Over the past couple of days we have witnessed the student uprising in college campuses across the United States, young adults who grew up watching school shooting after school shooting while politicians sent their empty thoughts and prayers and did nothing to protect them. These kids knew death so closely and as adults have decided to put their lives and their bodies on the line to protect these children who are not being protected like they once weren't.
We have learned, that no one really gives a shit about children.
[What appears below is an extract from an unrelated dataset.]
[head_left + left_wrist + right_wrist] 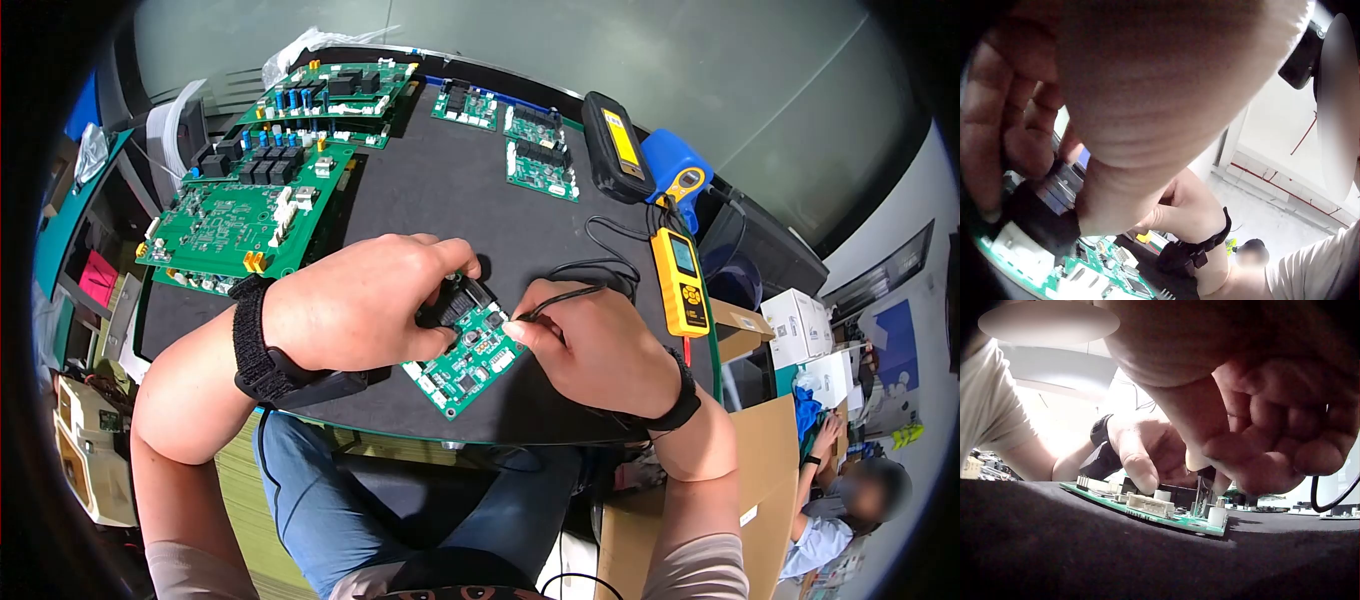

That they do not matter unless they grow up to be workers for the ruling class. Those are our children and tonight when you put your babies to bed, and you read them their favorite book and kiss them goodnight, do not forget about the babies in Gaza.
We must continue our fight, we must continue to escalate our fight, no matter how risky. Just like Bisan and Hind have advised us. We must continue, until Palestine is free. When Palestine is free the world will be ready for rebuilding with the help and wisdom of our children for they must inherit the world soon enough.